Explore the graph_tool package, in order to do a compare & contrast of SBMs and Infomap

In [65]:
import graph_tool
import graph_tool.inference
import numpy as np
import matplotlib.pyplot as plt
from palettable.colorbrewer.qualitative import Set3_12
%matplotlib inline

In [91]:
edgelistArg= "3p8t.4.0.dat"
g = graph_tool.load_graph_from_csv(edgelistArg, directed=False,
                                   skip_first=True, csv_options={"delimiter": " "})
print(g)

In [92]:
state = graph_tool.inference.minimize_nested_blockmodel_dl(g, deg_corr=True)

In [93]:
hierarchical_partition = []
for i, innerstate in enumerate(state.get_levels()):
    hierarchical_partition.append(list(state.project_level(i).b.get_array()))
print(hierarchical_partition)

In [94]:
state.draw()

In [68]:
def plotStripeDiagram(data):
    """
    Plot the partition as a set of "stripe" plots.
    """
    # Convert the list (or nested list) to a numpy array, for use with imshow.
    stripes = np.asarray(data, dtype=int)
    numPlots =  np.shape(stripes)[0]

    fig, axes = plt.subplots(nrows=numPlots, figsize=(5, 5), sharex=True)

    for i, ax in enumerate(axes):
        ax.imshow(
            np.vstack(
                2 * [stripes[i, :]]),  # vstack otherwise imshow complains
            aspect=100,
            cmap=Set3_12.mpl_colormap,
            interpolation="nearest")
        ax.xaxis.set_ticks_position('bottom')
        ax.yaxis.set_visible(False)

#     plt.suptitle(self.pdbref)
    plt.tight_layout()
    plt.subplots_adjust(top=0.85)
    plt.xlabel('Residue number')
    plt.show()

In [69]:
plotStripeDiagram(hierarchical_partition)

The above shows the block model hierarchy.

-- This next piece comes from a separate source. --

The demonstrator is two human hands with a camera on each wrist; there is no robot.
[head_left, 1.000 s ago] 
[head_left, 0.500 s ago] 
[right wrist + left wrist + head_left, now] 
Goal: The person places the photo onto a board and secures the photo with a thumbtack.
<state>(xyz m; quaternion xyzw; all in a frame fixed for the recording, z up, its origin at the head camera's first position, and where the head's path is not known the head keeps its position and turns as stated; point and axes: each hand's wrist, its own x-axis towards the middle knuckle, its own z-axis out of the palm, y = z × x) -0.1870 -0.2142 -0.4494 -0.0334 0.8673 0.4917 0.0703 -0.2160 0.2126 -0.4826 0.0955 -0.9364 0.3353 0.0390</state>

Need to reverse the order and trim the "all-one-community" level.

In [95]:
hierarchical_partition =hierarchical_partition[::-1][1:]

In [73]:
plotStripeDiagram(hierarchical_partition)

In [76]:
print(len(hierarchical_partition[-1]))
print(len(set(hierarchical_partition[-1])))

In [78]:
state = state.copy(sampling=True)

In [79]:
graph_tool.inference.mcmc_equilibrate(state)

In [80]:
state.draw()

In [81]:
hierarchical_partition_new = []
for i, innerstate in enumerate(state.get_levels()):
    hierarchical_partition_new.append(list(state.project_level(i).b.get_array()))
hierarchical_partition_new = hierarchical_partition_new[::-1][1:]

In [82]:
plotStripeDiagram(hierarchical_partition_new)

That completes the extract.